• _WHAT TO DO_
Please repeat the data exactly. Any picture in it stays out.
DATA below:
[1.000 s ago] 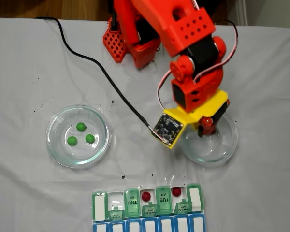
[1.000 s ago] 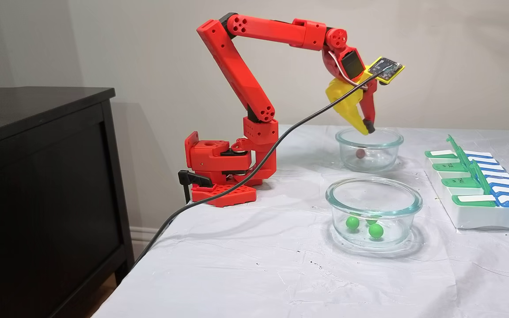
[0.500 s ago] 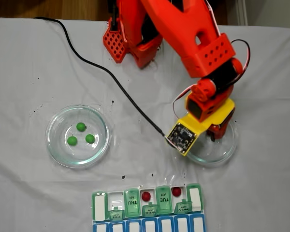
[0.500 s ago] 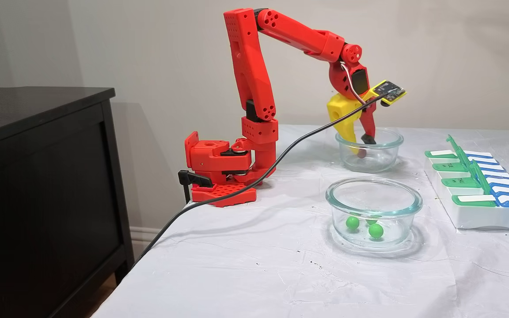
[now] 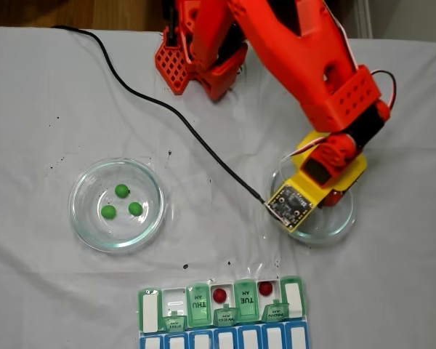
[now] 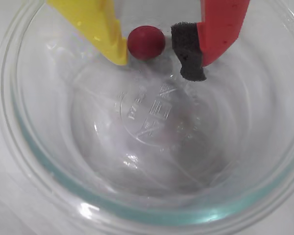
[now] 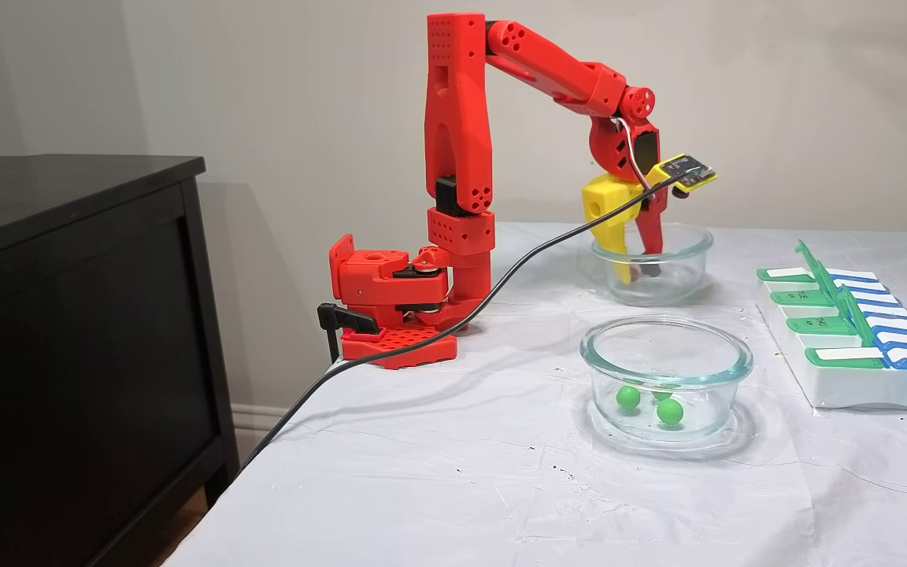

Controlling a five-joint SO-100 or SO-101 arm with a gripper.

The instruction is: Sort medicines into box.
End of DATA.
• _ANSWER TO THIS PROBLEM_
[1.000 s ago] 
[1.000 s ago] 
[0.500 s ago] 
[0.500 s ago] 
[now] 
[now] 
[now] 

Controlling a five-joint SO-100 or SO-101 arm with a gripper.

The instruction is: Sort medicines into box.

Nothing further is needed for this exercise.